# GOAL OF THE EXERCISE
Below are the entries to work from; restate word for word the portion that opens with the line containing "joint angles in" and closes with the line containing "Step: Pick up", keeping both.

# DATASET RECORDS
<<<<
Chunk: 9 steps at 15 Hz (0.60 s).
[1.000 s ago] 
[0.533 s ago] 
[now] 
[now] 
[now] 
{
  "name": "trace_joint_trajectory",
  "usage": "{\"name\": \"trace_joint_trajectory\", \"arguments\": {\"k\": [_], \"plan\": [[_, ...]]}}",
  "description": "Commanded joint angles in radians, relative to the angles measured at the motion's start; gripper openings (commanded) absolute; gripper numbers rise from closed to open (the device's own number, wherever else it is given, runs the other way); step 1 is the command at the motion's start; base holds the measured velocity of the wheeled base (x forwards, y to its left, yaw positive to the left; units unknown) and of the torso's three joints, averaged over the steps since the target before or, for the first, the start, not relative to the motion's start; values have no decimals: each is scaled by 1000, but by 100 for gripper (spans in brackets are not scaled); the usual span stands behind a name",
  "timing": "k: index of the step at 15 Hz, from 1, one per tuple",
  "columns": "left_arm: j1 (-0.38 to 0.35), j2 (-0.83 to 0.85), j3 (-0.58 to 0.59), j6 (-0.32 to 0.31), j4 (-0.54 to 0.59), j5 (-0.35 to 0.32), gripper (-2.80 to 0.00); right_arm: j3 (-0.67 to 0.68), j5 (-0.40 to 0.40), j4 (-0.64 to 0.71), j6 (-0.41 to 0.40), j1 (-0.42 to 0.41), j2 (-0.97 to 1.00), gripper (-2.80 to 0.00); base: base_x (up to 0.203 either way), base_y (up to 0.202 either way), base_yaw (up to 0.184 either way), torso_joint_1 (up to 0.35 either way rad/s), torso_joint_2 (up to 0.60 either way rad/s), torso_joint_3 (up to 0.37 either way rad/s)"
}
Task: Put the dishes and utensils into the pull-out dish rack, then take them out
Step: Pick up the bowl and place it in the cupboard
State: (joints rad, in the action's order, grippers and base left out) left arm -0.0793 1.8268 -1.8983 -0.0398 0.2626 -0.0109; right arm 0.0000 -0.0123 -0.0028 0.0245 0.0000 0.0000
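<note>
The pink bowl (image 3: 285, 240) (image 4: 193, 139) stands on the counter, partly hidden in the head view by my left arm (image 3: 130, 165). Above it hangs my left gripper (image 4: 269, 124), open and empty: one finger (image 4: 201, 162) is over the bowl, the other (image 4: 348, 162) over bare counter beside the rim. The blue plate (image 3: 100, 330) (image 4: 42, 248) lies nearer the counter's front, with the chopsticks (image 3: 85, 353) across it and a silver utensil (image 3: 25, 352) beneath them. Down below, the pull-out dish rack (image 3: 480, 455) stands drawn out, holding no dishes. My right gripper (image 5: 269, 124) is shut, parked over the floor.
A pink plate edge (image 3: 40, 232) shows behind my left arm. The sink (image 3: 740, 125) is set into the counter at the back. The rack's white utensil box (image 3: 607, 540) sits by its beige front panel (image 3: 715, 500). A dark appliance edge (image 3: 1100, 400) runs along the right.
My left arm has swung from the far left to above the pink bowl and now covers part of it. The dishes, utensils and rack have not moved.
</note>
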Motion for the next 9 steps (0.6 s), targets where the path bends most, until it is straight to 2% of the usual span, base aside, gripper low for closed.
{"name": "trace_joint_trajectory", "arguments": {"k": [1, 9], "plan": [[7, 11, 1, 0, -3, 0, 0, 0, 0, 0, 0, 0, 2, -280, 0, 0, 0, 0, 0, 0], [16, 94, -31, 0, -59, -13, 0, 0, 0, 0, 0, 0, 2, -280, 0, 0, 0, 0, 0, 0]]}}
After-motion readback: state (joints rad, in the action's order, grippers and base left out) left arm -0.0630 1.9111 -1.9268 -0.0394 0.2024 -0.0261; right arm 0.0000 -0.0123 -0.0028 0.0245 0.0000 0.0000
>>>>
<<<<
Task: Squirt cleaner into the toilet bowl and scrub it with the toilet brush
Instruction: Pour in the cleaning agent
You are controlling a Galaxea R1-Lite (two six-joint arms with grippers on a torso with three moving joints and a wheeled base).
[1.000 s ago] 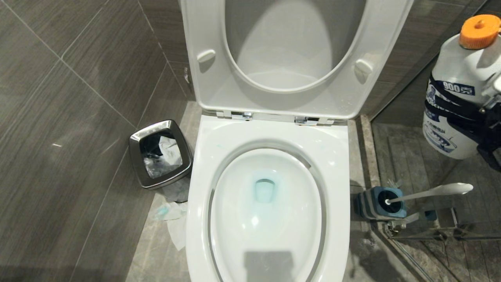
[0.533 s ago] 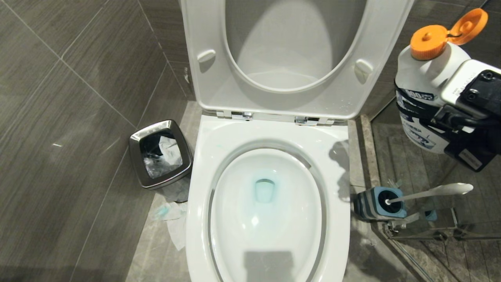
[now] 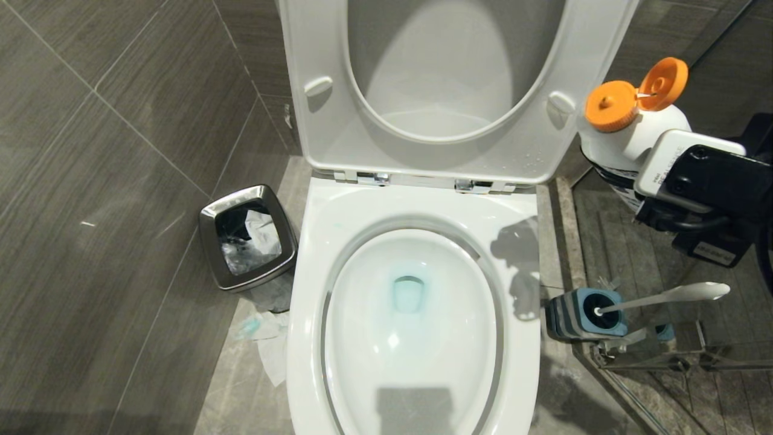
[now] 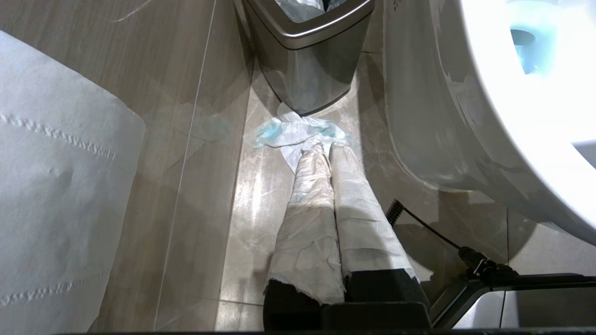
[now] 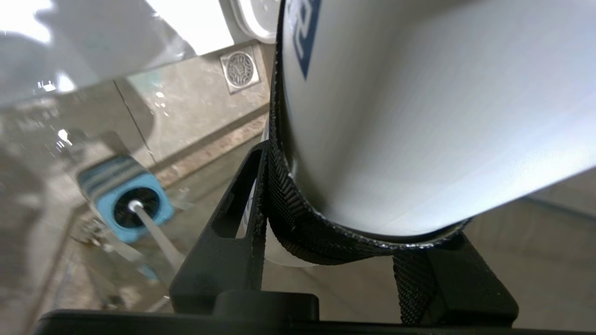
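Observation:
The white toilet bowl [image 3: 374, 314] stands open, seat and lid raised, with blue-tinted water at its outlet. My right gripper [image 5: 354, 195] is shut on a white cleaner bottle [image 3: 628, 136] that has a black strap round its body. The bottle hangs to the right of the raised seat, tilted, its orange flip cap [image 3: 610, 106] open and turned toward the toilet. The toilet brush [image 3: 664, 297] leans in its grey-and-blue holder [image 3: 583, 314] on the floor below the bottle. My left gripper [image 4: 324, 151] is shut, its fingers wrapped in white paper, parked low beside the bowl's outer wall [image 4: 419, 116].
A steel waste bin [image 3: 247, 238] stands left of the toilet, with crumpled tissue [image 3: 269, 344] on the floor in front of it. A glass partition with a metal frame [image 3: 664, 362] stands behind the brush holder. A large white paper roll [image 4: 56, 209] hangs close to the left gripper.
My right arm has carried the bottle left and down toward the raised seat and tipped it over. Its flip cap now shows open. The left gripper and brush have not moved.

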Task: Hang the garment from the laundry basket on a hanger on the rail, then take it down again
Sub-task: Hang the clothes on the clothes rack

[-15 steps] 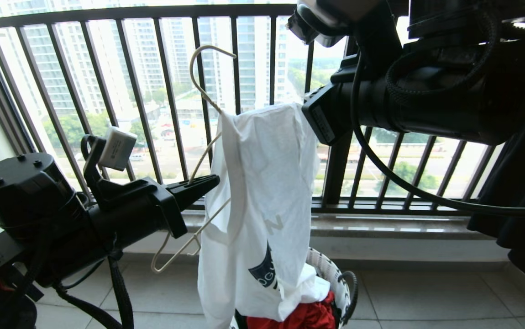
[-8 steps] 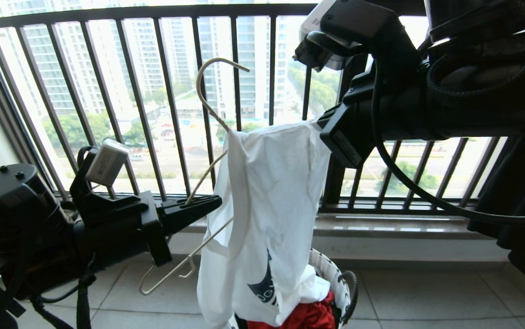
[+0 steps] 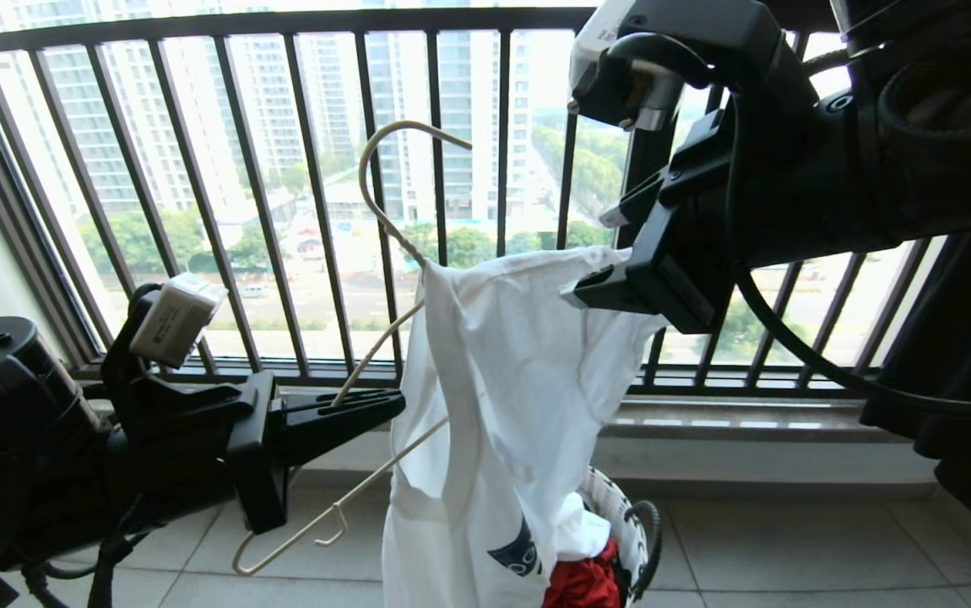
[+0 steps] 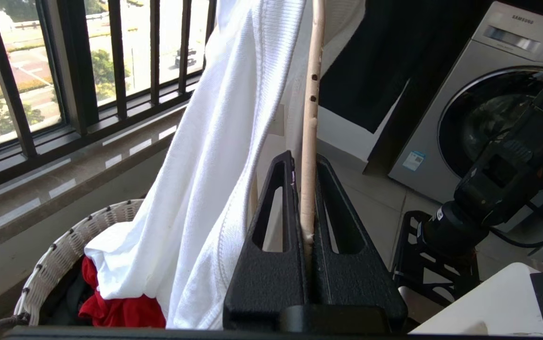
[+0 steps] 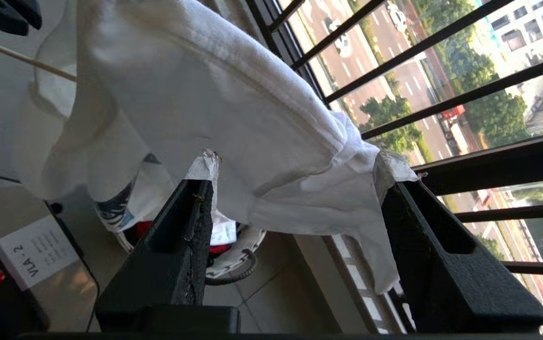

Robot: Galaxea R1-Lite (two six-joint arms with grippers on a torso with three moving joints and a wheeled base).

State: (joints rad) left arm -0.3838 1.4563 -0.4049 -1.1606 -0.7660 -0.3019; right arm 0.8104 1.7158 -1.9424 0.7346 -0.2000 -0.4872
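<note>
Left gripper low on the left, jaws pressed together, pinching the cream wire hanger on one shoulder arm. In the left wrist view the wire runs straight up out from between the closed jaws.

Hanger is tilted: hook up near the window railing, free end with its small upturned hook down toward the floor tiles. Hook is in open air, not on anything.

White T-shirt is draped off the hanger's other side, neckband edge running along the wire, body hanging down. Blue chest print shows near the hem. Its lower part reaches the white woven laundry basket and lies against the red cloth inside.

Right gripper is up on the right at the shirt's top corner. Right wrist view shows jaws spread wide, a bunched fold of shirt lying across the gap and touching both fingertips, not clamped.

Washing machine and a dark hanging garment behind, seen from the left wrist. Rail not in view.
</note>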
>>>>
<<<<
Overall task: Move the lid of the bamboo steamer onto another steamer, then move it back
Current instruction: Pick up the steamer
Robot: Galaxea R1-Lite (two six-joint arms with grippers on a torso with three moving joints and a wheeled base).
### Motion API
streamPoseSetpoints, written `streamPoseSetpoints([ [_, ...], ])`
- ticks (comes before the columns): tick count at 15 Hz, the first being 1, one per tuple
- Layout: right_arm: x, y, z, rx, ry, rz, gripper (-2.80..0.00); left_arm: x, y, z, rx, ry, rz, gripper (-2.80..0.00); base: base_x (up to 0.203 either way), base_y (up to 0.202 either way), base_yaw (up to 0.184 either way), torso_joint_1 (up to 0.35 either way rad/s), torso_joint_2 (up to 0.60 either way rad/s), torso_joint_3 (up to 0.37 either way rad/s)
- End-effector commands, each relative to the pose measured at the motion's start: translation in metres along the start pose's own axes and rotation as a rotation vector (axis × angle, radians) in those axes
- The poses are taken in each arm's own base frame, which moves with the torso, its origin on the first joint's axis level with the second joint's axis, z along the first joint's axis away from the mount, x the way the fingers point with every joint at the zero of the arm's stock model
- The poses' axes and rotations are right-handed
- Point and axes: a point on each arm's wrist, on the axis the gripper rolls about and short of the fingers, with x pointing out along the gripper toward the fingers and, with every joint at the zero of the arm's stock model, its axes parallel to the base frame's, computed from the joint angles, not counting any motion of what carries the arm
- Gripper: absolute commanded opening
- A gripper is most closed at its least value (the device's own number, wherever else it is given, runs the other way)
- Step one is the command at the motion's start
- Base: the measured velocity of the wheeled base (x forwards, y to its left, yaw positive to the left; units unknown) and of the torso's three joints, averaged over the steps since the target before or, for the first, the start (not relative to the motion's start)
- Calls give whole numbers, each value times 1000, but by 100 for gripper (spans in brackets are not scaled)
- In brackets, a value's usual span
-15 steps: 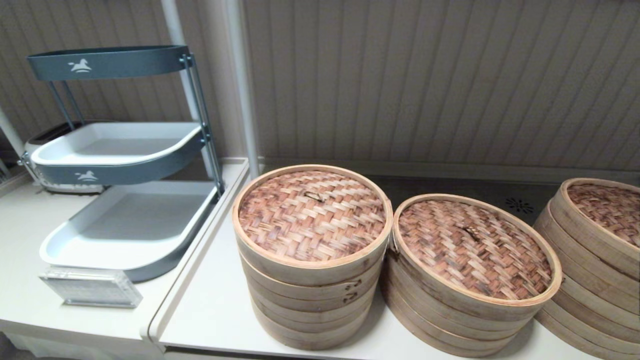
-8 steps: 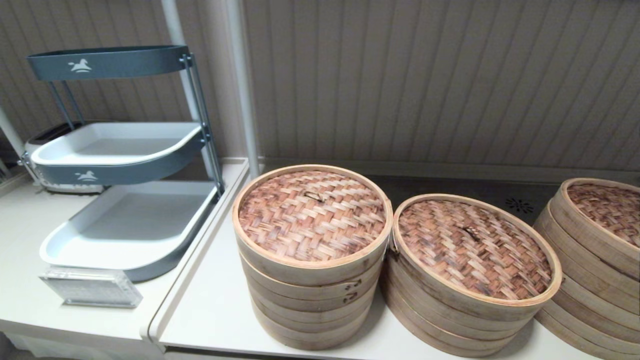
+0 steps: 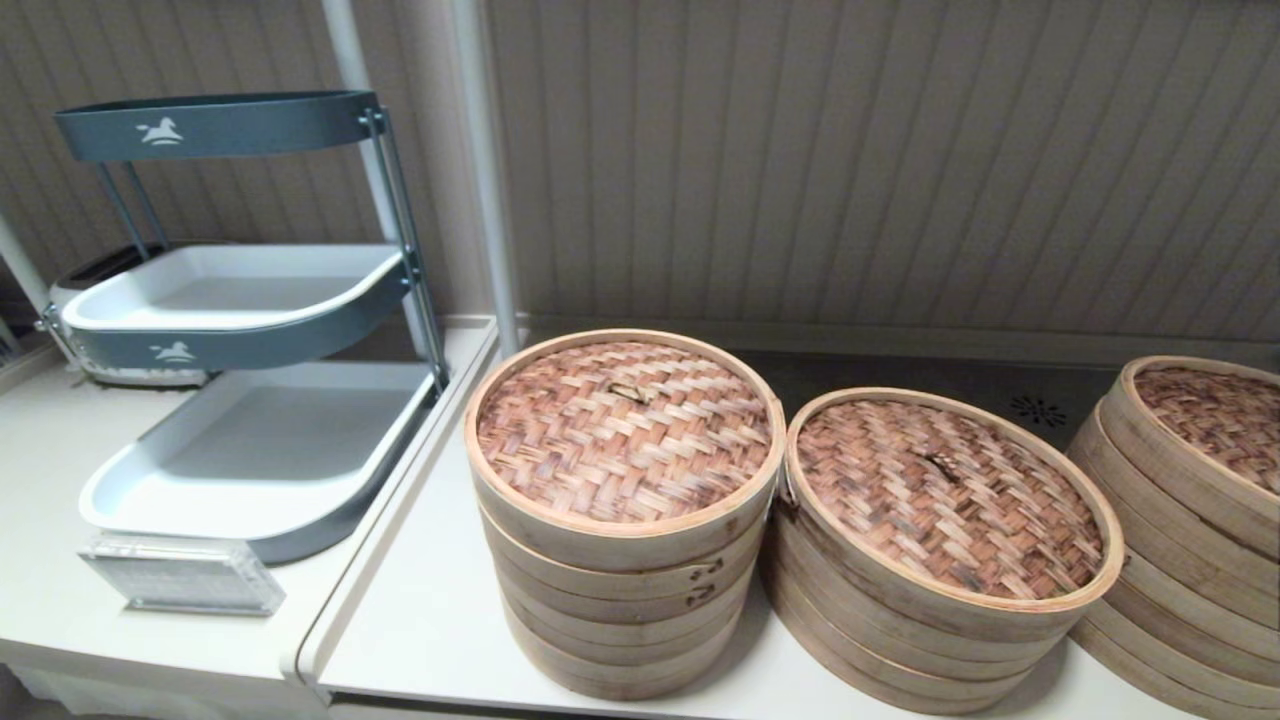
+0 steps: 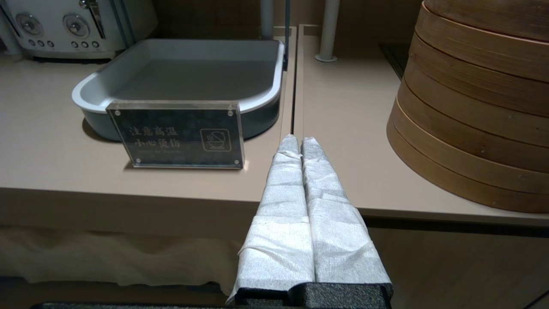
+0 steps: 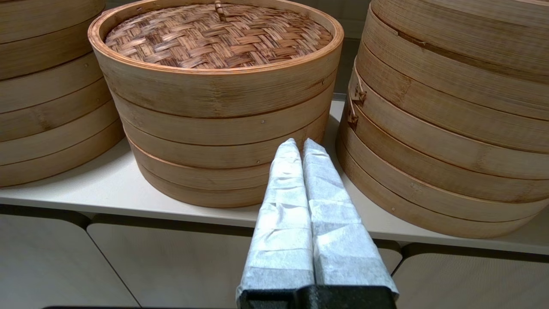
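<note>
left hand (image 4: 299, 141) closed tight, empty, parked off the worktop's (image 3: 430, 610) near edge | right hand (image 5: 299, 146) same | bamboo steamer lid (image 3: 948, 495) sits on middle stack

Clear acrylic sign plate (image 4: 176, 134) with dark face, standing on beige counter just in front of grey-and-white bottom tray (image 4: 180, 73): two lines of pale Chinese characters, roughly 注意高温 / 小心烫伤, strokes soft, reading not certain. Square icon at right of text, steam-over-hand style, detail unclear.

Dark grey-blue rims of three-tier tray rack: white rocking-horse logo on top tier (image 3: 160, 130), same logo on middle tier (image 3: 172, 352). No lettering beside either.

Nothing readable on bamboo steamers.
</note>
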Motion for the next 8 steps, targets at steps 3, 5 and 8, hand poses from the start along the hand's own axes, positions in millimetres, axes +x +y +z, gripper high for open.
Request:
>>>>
# YOUR RESPONSE
  "description": "Commanded joint angles in radians, relative to the angles measured at the motion's start; gripper openings (commanded) absolute; gripper numbers rise from closed to open (the device's own number, wherever else it is given, runs the other way); step 1 is the command at the motion's start; base holds the measured velocity of the wheeled base (x forwards, y to its left, yaw positive to the left; units unknown) and of the torso's three joints, averaged over the steps since the target before or, for the first, the start, not relative to the motion's start; values have no decimals: each is scaled by 1000, but by 100 for gripper (spans in brackets are not scaled); the usual span stands behind a name",
  "timing": "k: index of the step at 15 Hz, from 1, one per tuple",
  "columns": "left_arm: j1 (-0.38 to 0.35), j2 (-0.83 to 0.85), j3 (-0.58 to 0.59), j6 (-0.32 to 0.31), j4 (-0.54 to 0.59), j5 (-0.35 to 0.32), gripper (-2.80 to 0.00); right_arm: j3 (-0.67 to 0.68), j5 (-0.40 to 0.40), j4 (-0.64 to 0.71), j6 (-0.41 to 0.40), j1 (-0.42 to 0.41), j2 (-0.97 to 1.00), gripper (-2.80 to 0.00); base: base_x (up to 0.203 either way), base_y (up to 0.202 either way), base_yaw (up to 0.184 either way), torso_joint_1 (up to 0.35 either way rad/s), torso_joint_2 (up to 0.60 either way rad/s), torso_joint_3 (up to 0.37 either way rad/s)"
}
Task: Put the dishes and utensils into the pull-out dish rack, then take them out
Step: Pick up the bowl and place it in the cupboard

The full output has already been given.